Same applies to databases as well. Imagine, you went to Myntra’s site to buy a shirt of some particular brand and checked that particular brand under the filters section and now the website takes around 1–2 minutes just to filter out all the shirts of that particular brand from the database, row by row. Sounds daunting right? You would probably shift to some other platform (which uses indexing xD).

That’s when indexing comes into picture. All these big e-commerce platforms use indexing in their databases intensively. It provides a way to search through the table without iterating through every row of a table (with possibly millions of rows).

How indexing in databases works?

There are multiple ways to achieve indexing in databases. I’m going to explain two very popular ones in this article. First being, clustered indexing.

Clustered Indexing

Clustered index helps in enhancing the search operations by optimising the way data is stored in a table. Let’s say you want to filter out items of the ‘H&M’ brand among all the products visible on Myntra’s product listing page. You hit the filter button and a select query where the brand name is H&M gets triggered at the backend.

Will it reduce the query time if all the rows in the backend are present in a sorted fashion w.r.t. Brand name? Of Course it would! Just like binary search is more efficient than linear search, if the data is present in a sorted fashion.

So that’s what clustered indexing does. It stores the data in a sorted fashion w.r.t the provided column. By default, SQL does the clustered indexing w.r.t primary key column. If you wish to change the column for indexing, you would need to delete the primary column index and trigger a query for your preference of column indexing.

But why do we need to delete the primary key index to add our own index?

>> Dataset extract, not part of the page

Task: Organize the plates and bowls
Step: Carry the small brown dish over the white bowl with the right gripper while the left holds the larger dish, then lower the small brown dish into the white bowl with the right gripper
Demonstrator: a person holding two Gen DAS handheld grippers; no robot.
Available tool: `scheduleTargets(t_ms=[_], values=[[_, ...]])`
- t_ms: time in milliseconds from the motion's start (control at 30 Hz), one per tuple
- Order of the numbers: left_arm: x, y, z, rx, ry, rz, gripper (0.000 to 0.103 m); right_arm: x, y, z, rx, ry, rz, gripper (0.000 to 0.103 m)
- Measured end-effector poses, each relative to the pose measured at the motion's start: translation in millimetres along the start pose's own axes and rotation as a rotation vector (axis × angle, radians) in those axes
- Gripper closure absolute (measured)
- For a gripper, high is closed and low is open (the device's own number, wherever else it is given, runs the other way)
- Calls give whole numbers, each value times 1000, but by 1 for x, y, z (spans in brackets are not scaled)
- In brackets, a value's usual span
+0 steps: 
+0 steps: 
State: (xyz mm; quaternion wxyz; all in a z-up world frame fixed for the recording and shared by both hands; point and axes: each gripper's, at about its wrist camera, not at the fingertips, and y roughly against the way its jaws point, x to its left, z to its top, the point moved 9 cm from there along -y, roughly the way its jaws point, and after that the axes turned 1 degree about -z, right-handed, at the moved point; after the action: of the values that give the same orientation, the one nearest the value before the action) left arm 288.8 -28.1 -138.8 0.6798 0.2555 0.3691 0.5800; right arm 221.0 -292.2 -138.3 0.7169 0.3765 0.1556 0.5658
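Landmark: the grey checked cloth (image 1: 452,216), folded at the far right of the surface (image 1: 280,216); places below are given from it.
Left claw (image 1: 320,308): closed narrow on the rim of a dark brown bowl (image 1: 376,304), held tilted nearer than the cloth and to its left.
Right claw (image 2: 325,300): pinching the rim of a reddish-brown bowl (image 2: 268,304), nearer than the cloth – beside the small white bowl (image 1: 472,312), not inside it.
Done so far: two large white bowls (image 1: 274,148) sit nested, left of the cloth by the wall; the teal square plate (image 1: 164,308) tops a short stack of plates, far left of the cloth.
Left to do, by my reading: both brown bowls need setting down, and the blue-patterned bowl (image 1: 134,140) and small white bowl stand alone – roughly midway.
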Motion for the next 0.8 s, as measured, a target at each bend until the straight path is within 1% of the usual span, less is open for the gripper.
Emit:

Clustered indexing works on the physical table itself without creating any copy of it. In case of a primary key, it has already sorted the data w.r.t primary key. At a time, only one sorting can be applied on a table. Hence adding a new clustered index would require changing the order of rows in the entire table.

Non-clustered indexing

Unlike clustered indexing, non-clustered indexing doesn’t make any changes to the way physical data is kept in tables. Instead, it stores a mapping of all the rows and their addresses on the basis of the provided key, separately. Just like we discussed the ‘index page in a textbook’ analogy at the start.

So this time, if you hit the filter button, the SQL query will be triggered in a way that it will first find the address of the row with brand name as ‘H&M’ and bring row data from that particular row address. This search operation will be slightly expensive relative to the clustered index, both memory and time wise due to an extra lookup. (i.e. finding the row address from the index mapping and then getting the data from that particular row address).

However, it is still very very efficient rather than performing a linear search over every row.

This also means, we can achieve multiple indexes on the same table unlike using a clustered index since we are not making any changes to the physical table. We can maintain multiple index mappings on the memory w.r.t different columns (or combination of columns).

Non-clustered indexing takes some extra space to store the row addresses mapping, however it is so small that it can actually be stored in the cache memory.

When to use clustered and non-clustered indexing?

In my opinion, every table should have at least one clustered index to optimise basic search operations preferably on columns with maximum possibility of search operations. For example, the brand name in our example.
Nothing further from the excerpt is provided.